Referring to fig. 3, fig. 3 is a schematic flow chart of the step S2 for generating the execution plan through the planning unit 2, and specifically includes:
s201, judging whether a pre-stored SQL statement corresponding to the SQL statement exists in the shared cache pool, if so, outputting an execution plan corresponding to the SQL statement, and if not, outputting an execution plan corresponding to the SQL statement
S202, syntax check is carried out on the SQL statement, if the syntax error returns error information to the user, otherwise,
s203, semantic check is carried out on the SQL statement, if the semantic error returns error information to the user, otherwise,
s204, carrying out view and expression conversion on the SQL statement to obtain a corresponding conversion result;
s205, selecting an optimizer according to the conversion result to obtain a corresponding optimizer selection result;
s206, selecting a corresponding data connection mode and a corresponding connection sequence according to the selection result of the optimizer;
s207, selecting a searched path according to the connection mode and the connection sequence;
and S208, generating an execution plan according to the search path and outputting the execution plan.

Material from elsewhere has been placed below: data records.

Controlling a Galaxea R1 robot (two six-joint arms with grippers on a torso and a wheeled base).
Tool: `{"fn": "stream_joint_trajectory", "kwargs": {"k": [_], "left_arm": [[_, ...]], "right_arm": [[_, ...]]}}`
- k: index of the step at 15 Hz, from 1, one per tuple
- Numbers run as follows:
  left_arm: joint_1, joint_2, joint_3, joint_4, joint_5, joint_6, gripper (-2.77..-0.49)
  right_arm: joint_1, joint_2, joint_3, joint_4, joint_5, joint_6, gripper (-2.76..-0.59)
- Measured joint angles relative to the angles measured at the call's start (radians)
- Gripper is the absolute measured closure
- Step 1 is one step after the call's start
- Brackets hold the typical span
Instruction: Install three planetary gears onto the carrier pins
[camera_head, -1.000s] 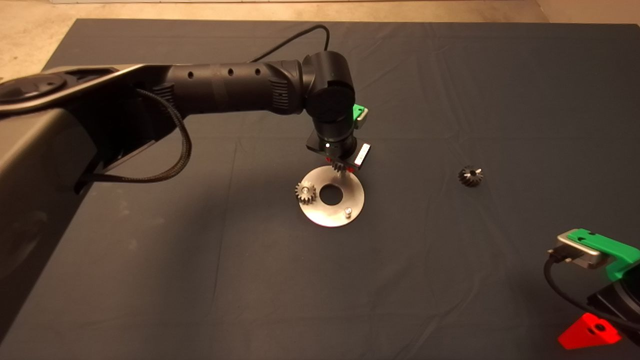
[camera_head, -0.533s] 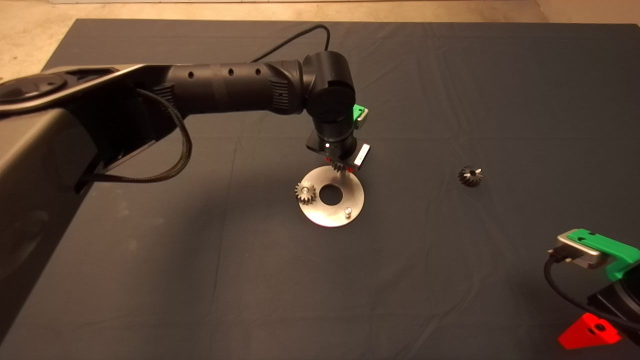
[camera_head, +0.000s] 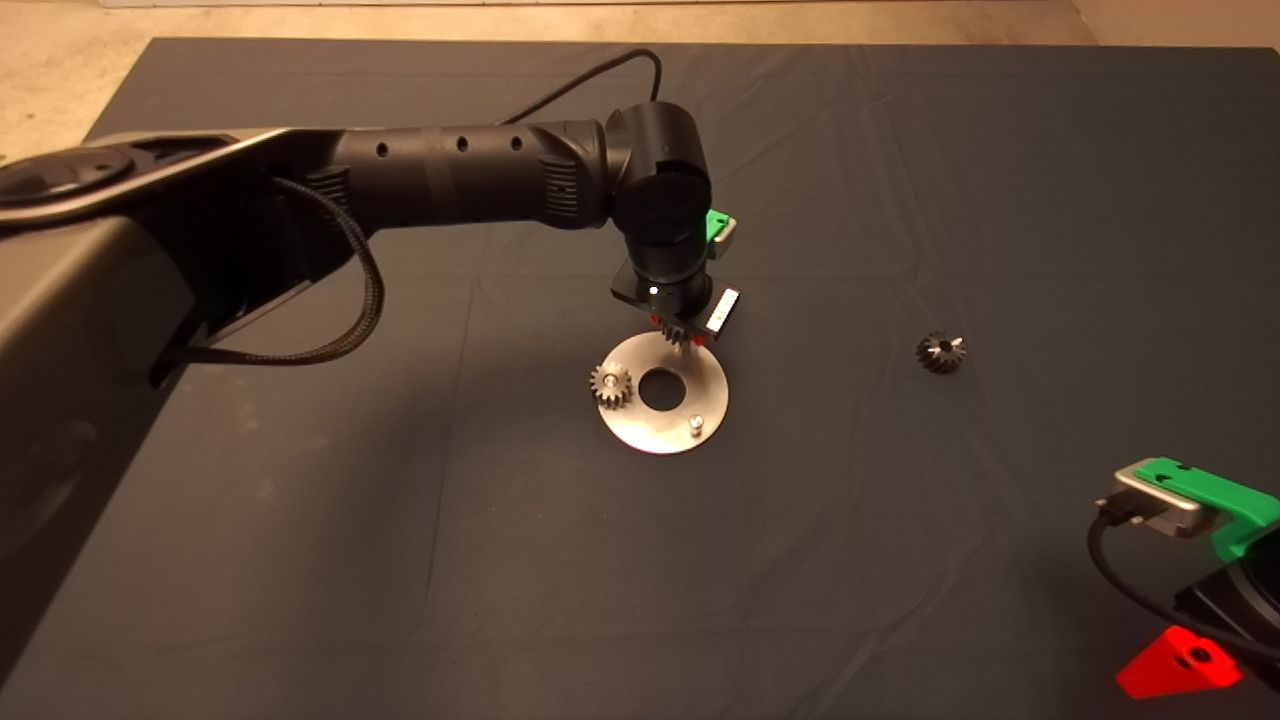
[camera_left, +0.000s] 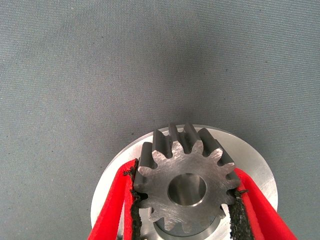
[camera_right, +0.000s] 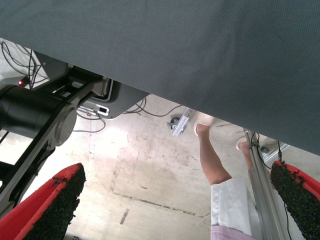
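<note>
Gear held flat between our left end effector pads sits directly over the disc's far pin, bore axis vertical. Wrist view shows bore-to-pin alignment; head view alone shows one seated gear, a bare pin, a third gear toward the table's right edge, nearer our parked, open right end effector.
</note>
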Motion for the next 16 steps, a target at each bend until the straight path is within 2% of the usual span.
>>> {"fn": "stream_joint_trajectory", "kwargs": {"k": [16], "left_arm": [[0.000,0.000,0.007,-0.008,0.006,0.000,-0.86]], "right_arm": [[0.000,0.000,0.000,0.000,0.000,0.000,-2.75]]}}
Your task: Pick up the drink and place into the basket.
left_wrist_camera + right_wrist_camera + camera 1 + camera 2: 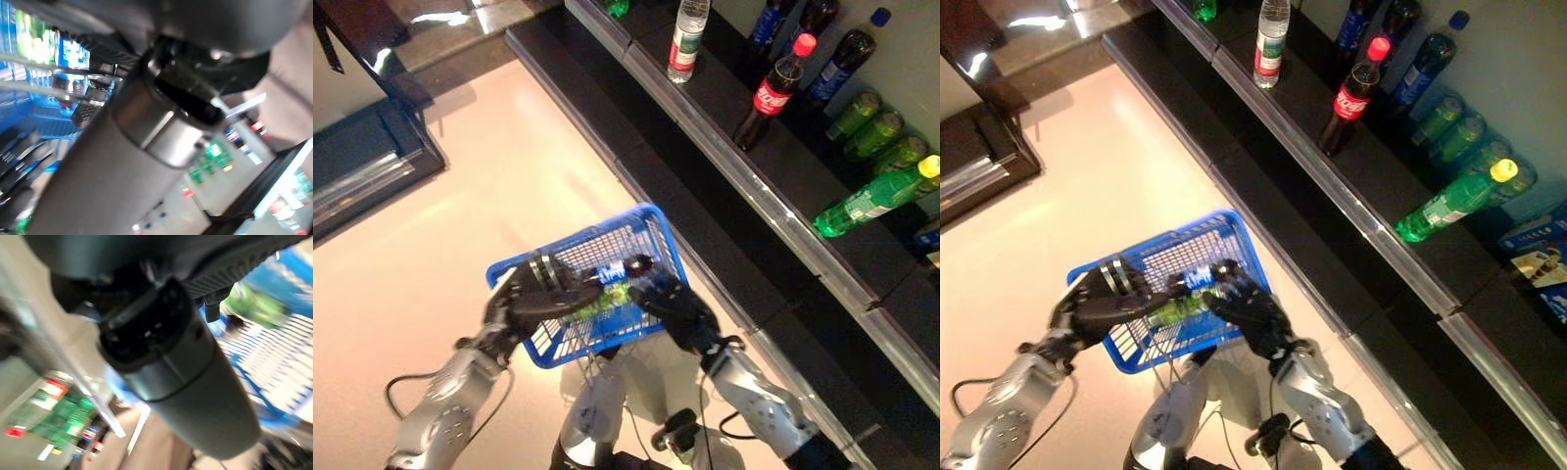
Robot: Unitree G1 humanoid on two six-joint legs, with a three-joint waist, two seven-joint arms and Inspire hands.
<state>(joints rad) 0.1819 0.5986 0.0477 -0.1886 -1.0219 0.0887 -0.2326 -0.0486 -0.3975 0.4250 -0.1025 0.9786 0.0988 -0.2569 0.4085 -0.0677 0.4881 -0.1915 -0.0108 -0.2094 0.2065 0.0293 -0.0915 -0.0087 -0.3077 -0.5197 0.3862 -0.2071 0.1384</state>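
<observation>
My right hand point(674, 305) reaches over the near rim of the blue basket point(651, 230), fingers curled on a dark-capped drink point(612, 271) that lies across the wire inside. My left hand point(540, 291), just beside it, is clenched on the basket at its handle side, holding it off the floor. The step in hand looks like the placing itself. Next, I judge, my right fingers should let go and lift clear without dragging the drink. Other bottles point(875, 195) stand on the shelf point(724, 162) well beyond.
</observation>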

In specific implementation, a user request is accessed through the control unit 1 in a database interface mode and is sent to the planning unit 2; analyzing the user request through a planning unit 2, compiling and generating a corresponding execution plan; then, the control unit 1 judges whether the intervention of the distributed transaction manager is needed or not according to the content of the execution plan, if so, the distributed transaction manager is started, and the distributed transaction manager coordinates multiple parties in the execution plan to complete distributed transaction management; generating, by the execution unit 3, the picture data into MD5 according to the execution plan, writing MD5 into the original data table of the Hbase unit 4; meanwhile, writing the picture data into a picture data table of the Hbase unit 4; and finally, returning the processing result of the Hbase unit 4 to the control unit 1, and returning the processing result to the user through the control unit 1.
The embodiment provides LOB storage, meets the picture storage requirement, and solves the problem of performance reduction of data reading due to picture data storage.
While the foregoing is directed to the preferred embodiment of the present invention, it will be understood by those skilled in the art that various changes and modifications may be made without departing from the spirit and scope of the invention.